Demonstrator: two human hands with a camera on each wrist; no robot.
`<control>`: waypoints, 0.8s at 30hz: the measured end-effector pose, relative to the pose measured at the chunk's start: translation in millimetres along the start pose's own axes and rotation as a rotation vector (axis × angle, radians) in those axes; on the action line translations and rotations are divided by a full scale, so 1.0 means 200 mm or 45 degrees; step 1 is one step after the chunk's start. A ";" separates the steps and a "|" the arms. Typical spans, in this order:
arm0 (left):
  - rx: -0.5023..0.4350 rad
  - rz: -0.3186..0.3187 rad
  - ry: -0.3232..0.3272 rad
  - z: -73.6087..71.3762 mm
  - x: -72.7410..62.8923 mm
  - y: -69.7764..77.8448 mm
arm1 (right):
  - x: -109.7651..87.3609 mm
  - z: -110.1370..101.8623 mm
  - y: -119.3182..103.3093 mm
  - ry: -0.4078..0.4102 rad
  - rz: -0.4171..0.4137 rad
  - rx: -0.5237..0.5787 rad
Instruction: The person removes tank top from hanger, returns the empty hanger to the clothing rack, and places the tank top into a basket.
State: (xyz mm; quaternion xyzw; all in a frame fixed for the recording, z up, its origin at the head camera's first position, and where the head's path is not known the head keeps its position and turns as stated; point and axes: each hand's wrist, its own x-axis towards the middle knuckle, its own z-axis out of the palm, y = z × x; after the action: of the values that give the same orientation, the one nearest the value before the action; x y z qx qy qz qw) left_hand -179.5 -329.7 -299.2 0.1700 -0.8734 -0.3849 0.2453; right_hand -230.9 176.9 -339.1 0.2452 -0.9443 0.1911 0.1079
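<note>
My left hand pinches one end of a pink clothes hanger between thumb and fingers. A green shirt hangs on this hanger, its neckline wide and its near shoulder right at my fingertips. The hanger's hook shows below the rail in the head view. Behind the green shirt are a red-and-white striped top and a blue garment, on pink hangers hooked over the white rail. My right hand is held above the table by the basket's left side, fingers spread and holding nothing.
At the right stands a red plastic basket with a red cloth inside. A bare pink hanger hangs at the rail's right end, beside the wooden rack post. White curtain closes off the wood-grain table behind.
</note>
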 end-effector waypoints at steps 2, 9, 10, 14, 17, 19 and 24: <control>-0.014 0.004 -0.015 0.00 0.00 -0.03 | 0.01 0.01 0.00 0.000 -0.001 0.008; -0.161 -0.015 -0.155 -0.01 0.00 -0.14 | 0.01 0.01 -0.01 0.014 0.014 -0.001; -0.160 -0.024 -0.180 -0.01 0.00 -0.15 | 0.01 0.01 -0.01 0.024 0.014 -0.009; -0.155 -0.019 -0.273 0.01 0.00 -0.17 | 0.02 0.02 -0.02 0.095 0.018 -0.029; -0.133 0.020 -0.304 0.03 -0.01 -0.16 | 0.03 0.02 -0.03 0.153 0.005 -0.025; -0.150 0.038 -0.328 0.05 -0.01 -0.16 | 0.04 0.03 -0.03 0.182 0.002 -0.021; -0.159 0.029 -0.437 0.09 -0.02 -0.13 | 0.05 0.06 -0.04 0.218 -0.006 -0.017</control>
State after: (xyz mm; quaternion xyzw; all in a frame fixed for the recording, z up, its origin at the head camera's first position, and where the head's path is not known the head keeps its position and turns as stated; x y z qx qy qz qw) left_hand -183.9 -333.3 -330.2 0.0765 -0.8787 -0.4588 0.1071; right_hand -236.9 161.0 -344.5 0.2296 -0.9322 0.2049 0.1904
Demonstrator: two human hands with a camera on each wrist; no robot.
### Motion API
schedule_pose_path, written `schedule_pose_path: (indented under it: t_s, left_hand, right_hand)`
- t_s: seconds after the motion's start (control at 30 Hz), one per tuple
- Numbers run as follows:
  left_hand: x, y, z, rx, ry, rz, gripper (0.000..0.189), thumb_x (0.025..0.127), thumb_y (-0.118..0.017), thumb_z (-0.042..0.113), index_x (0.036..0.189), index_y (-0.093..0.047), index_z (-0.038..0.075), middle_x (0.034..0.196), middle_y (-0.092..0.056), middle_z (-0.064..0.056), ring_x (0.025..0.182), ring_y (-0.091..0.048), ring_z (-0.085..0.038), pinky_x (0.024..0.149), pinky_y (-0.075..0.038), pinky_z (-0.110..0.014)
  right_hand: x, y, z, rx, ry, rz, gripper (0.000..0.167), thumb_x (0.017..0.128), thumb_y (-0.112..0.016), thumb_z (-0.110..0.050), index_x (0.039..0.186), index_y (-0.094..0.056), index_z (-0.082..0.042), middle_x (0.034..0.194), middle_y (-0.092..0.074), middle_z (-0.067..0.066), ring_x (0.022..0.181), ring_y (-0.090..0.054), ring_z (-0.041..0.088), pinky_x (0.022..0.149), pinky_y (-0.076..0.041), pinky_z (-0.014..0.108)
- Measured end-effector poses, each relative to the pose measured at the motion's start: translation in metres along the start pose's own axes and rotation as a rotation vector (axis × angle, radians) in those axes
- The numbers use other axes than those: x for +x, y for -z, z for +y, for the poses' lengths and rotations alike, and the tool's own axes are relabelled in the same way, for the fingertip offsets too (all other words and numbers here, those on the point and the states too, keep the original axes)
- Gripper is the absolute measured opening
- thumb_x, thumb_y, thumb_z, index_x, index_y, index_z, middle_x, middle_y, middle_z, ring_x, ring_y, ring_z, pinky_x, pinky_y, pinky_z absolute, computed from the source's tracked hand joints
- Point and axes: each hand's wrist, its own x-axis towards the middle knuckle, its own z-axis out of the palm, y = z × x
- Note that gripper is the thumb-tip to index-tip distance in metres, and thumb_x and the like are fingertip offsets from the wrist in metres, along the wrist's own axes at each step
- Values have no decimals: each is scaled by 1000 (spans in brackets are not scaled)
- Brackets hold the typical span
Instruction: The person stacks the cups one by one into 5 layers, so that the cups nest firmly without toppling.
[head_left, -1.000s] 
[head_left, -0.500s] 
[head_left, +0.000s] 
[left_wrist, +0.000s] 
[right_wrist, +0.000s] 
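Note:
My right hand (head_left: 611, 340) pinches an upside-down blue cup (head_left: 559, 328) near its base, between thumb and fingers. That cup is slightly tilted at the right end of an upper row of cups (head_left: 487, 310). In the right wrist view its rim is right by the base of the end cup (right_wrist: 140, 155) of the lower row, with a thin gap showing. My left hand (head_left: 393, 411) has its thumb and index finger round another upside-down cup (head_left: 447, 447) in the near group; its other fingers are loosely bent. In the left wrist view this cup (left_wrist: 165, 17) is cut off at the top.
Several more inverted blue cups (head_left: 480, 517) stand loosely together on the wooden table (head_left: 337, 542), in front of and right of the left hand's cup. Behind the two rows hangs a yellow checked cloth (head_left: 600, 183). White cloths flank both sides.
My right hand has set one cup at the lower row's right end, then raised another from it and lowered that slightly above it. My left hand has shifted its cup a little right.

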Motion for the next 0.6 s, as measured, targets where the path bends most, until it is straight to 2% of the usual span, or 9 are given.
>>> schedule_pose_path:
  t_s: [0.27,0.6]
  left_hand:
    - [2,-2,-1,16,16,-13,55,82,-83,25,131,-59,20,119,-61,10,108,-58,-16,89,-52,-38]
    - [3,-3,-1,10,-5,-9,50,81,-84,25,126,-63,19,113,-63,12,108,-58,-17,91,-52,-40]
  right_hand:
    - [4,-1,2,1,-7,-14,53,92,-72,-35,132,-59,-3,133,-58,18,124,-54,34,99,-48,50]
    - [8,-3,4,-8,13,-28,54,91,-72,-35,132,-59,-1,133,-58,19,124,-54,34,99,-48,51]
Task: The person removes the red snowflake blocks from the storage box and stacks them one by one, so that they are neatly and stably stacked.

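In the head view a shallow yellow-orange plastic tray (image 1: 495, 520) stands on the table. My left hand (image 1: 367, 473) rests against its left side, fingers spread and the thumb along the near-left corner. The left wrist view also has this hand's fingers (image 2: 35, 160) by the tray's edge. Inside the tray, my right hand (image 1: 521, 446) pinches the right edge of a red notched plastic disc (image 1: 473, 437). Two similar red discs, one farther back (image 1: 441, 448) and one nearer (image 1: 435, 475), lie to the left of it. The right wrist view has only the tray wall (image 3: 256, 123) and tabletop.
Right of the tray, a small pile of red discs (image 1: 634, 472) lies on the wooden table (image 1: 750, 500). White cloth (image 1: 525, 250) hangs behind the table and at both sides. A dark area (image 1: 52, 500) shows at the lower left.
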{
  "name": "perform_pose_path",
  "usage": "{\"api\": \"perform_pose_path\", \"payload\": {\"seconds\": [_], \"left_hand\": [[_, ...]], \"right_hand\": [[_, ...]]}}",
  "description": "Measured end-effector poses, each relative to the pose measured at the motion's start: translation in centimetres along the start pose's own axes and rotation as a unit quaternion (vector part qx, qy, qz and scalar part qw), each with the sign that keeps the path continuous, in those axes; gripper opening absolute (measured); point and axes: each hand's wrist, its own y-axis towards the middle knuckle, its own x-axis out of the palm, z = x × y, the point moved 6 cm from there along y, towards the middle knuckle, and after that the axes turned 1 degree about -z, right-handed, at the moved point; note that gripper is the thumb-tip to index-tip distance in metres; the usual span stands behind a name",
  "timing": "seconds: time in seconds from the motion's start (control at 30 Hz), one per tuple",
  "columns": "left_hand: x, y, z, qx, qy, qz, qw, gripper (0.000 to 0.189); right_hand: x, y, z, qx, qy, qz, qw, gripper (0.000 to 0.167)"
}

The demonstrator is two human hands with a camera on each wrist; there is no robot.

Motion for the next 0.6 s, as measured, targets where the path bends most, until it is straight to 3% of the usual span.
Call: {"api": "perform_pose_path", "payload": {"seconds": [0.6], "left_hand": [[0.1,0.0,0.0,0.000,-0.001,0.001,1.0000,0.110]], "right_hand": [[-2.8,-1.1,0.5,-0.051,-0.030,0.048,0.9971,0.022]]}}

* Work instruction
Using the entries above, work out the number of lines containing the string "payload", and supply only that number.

* Solved problem
2